- [Directions for this task] Return the data exactly, without pictures.
┄┄┄┄┄┄
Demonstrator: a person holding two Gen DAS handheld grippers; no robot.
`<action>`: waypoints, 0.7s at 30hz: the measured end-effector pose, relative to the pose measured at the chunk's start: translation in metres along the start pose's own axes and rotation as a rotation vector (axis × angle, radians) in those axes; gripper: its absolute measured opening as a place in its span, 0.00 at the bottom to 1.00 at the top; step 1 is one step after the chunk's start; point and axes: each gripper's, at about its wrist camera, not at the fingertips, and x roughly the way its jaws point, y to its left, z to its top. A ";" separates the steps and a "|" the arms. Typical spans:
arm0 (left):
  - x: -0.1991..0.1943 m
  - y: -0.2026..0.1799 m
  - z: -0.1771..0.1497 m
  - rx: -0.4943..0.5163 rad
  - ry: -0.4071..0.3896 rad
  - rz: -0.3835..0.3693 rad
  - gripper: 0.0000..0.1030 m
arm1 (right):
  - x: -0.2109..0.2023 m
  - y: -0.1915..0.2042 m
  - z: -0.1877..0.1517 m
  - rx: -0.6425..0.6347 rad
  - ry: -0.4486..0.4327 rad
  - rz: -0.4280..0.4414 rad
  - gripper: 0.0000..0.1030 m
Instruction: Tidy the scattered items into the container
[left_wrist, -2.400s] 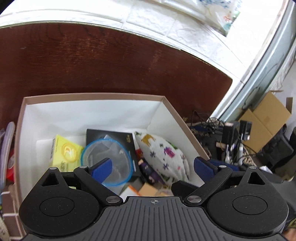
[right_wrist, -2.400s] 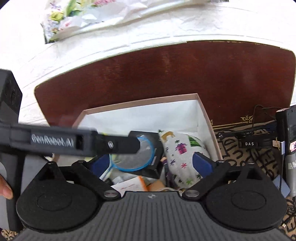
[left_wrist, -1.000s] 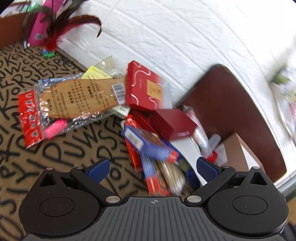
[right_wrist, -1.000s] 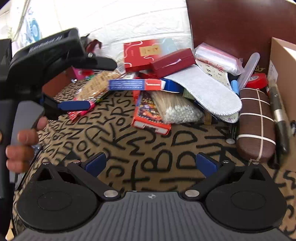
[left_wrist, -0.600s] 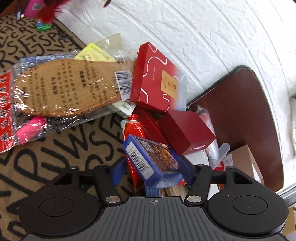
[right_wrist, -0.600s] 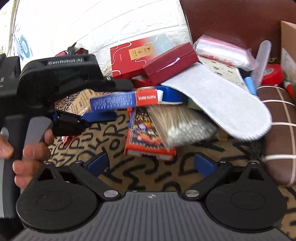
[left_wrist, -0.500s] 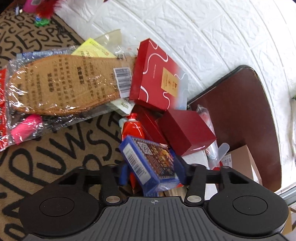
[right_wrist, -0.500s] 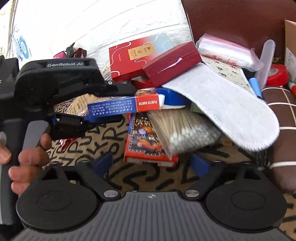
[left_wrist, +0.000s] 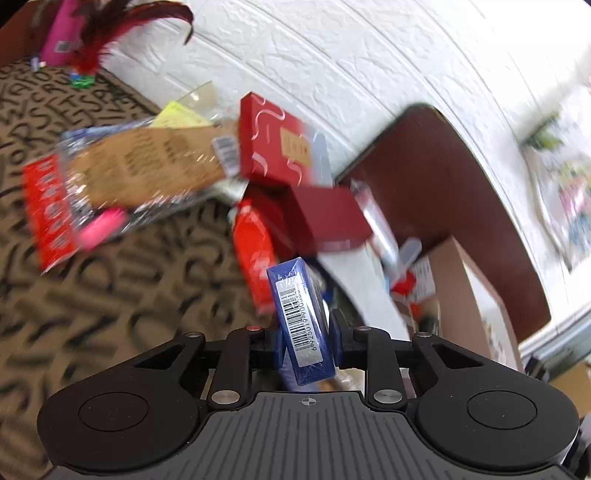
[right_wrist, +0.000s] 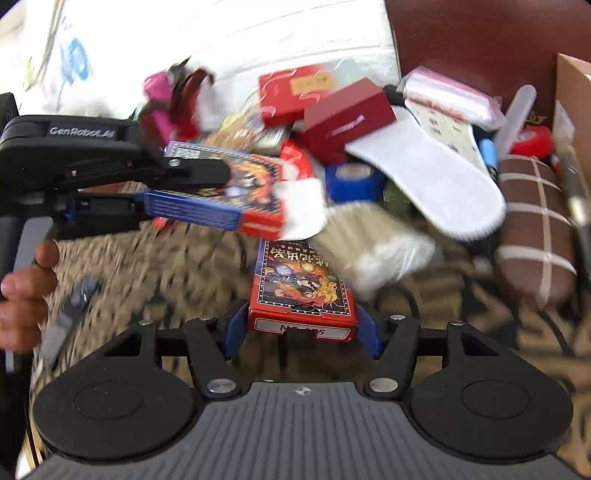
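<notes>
My left gripper (left_wrist: 306, 341) is shut on a blue card box (left_wrist: 301, 314) with a barcode, held on edge above the mat; it also shows in the right wrist view (right_wrist: 218, 195), lifted at the left. My right gripper (right_wrist: 301, 326) is shut on a red card box (right_wrist: 301, 284) with a dragon picture, low over the patterned mat. The cardboard container (left_wrist: 469, 295) stands at the right, with only its side and rim in view.
A pile lies by the white wall: red boxes (right_wrist: 345, 118), a white insole (right_wrist: 428, 173), a bag of cotton swabs (right_wrist: 373, 247), a brown checked case (right_wrist: 535, 229), blue tape (right_wrist: 352, 181), a packed cork insole (left_wrist: 147, 173), a feather toy (left_wrist: 107, 33).
Both grippers left the container, came to the pile and closed. The left one lifted the blue box and turned it on edge. The right one closed on the red card box.
</notes>
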 end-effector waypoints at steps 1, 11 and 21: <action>-0.008 0.003 -0.010 0.008 0.008 0.004 0.21 | -0.009 0.001 -0.008 -0.023 0.009 -0.010 0.64; -0.064 0.033 -0.096 0.048 0.084 0.148 0.78 | -0.075 0.014 -0.080 -0.145 0.075 -0.105 0.65; -0.092 -0.004 -0.090 0.401 0.023 0.094 0.90 | -0.085 0.016 -0.073 -0.146 -0.004 -0.103 0.81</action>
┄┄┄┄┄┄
- [Answer area]
Demonstrator: a person holding two Gen DAS handheld grippers; no robot.
`<action>`: waypoints, 0.7s at 30hz: the measured end-effector pose, relative to the pose measured at the chunk's start: translation in metres along the start pose's own axes and rotation as a rotation vector (axis × angle, radians) in those axes; gripper: its absolute measured opening as a place in its span, 0.00 at the bottom to 1.00 at the top; step 1 is one step after the chunk's start; point and axes: each gripper's, at about its wrist camera, not at the fingertips, and x roughly the way its jaws point, y to its left, z to its top. A ";" separates the steps and a "|" the arms. Typical spans:
arm0 (left):
  - x: -0.1991..0.1943 m
  - y: -0.2026..0.1799 m
  - z: -0.1771..0.1497 m
  - rx: -0.4943..0.5163 rad
  - ry: -0.4071..0.3896 rad
  - rz: -0.3835..0.3693 rad
  - gripper: 0.0000..0.1030 m
arm1 (right):
  - x: -0.2109..0.2023 m
  - y: -0.1915..0.2042 m
  - z: -0.1877..0.1517 m
  - rx: -0.6425..0.6347 rad
  - ry: -0.4486..0.4327 rad
  - rz: -0.4280..0.4414 rad
  - gripper: 0.0000..0.1030 m
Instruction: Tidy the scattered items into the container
[left_wrist, -2.400s] 
[right_wrist, -2.400s] 
[left_wrist, -1.000s] 
[right_wrist, -1.000s] 
[left_wrist, -0.600s] 
[right_wrist, -0.600s] 
[left_wrist, -0.500s] 
[right_wrist, -0.500s] 
[left_wrist, +0.000s] 
[right_wrist, +0.000s] 
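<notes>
My left gripper (left_wrist: 306, 341) is shut on a blue card box (left_wrist: 301, 314) with a barcode, held on edge above the mat; it also shows in the right wrist view (right_wrist: 218, 195), lifted at the left. My right gripper (right_wrist: 301, 326) is shut on a red card box (right_wrist: 301, 284) with a dragon picture, low over the patterned mat. The cardboard container (left_wrist: 469, 295) stands at the right, with only its side and rim in view.
A pile lies by the white wall: red boxes (right_wrist: 345, 118), a white insole (right_wrist: 428, 173), a bag of cotton swabs (right_wrist: 373, 247), a brown checked case (right_wrist: 535, 229), blue tape (right_wrist: 352, 181), a packed cork insole (left_wrist: 147, 173), a feather toy (left_wrist: 107, 33).
Both grippers left the container, came to the pile and closed. The left one lifted the blue box and turned it on edge. The right one closed on the red card box.
</notes>
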 end-effector waypoints at steps 1, 11 and 21: <action>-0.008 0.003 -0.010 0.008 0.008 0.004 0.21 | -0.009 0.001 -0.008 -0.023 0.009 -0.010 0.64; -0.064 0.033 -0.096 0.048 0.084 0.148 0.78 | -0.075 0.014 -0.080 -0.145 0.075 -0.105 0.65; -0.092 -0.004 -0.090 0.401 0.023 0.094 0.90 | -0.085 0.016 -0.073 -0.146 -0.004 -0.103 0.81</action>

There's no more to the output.